Stuttgarter Zeitung, 20.03.2003

Die Kraft des großen Trommelns

……. Awet Terterjans Oper „Das Beben“ nach der fast zweihundert Jahre jungen Erzählung beginnt nicht, und sie endet nicht. Ein Glockenklingen im Abstand einer Quinte schimmert aus dem Nichts auf, der Zuschauerraum im Münchner Gärtnerplatztheater ist noch erleuchtet, die Musik wird aus der Mitte der Zuschauer entstehen und wieder in sie zurückkehren
……

…. Die vier Chorgruppen haben sich unter die Zuschauer gemischt und singen aus ebenso vielen Raumhöhen, sodass der Zuschauer vom Klang um- und eingehüllt wird.
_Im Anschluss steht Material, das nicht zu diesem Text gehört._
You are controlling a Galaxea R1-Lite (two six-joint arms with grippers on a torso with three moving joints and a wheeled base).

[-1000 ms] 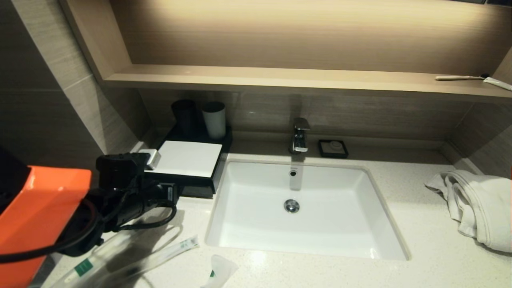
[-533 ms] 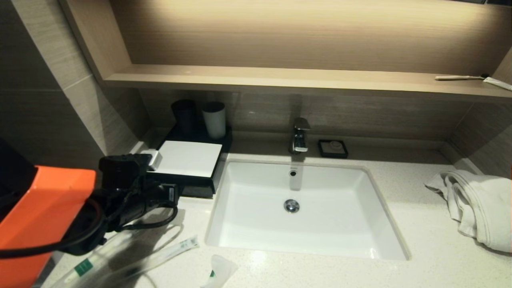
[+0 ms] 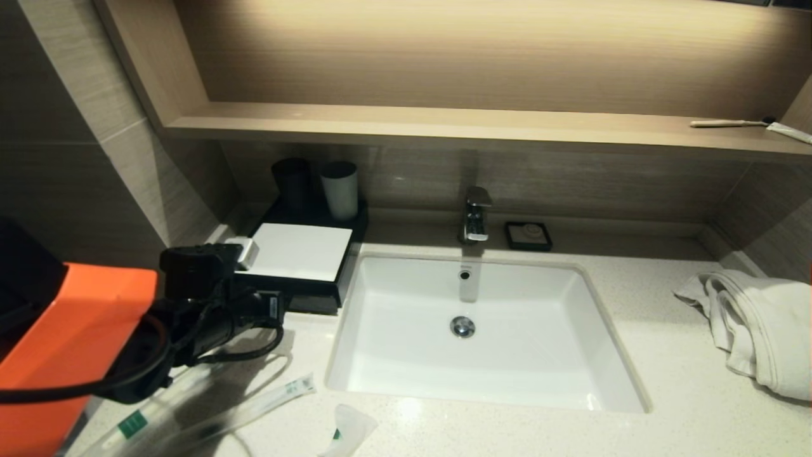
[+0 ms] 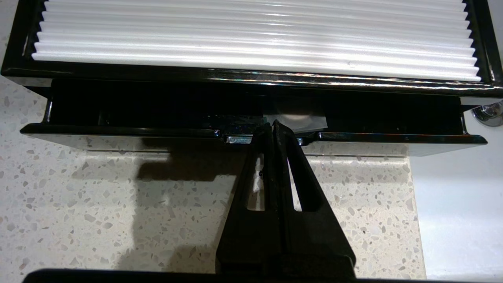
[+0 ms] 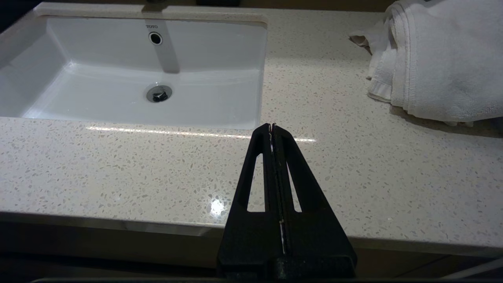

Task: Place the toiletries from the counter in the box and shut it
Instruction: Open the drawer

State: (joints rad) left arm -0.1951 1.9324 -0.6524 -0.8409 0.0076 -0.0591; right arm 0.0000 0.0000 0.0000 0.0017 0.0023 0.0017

Eine ingeniöse Lösung, die einzige, durch die das Gärtnerplatztheater die eigentlich seine Kapazitäten sprengenden Anforderungen des Werks verwirklichen kann. Die auf jeden Naturalismus verzichtende stilisierte Darstellung der Schlüsselszenen von „Sie“ und „Er“ (Ruth Ingeborg Ohlmann und Wolfgang Schwaninger) wird ergänzt durch eine Tänzerfigur im blauen Anzug, die einen Plastikkopf trägt, rund einen Meter hoch, starr im Ausdruck wie eine Puppe, und die Masse personifiziert (Paul Lorenger). Mit verwischten Videoprojektionen von durch Blätterwald fallendes Licht zeigt die Regie wenig und sagt alles. So wie die Oper nicht begonnen hat, so endet sie nicht, sie vermengt sich mit einem Geräusch des Lebens, dem leisen Rauschen des Regens, und wer genau hinhört, wird sie vielleicht noch jetzt klingen hören: Terterjans ferne Musik.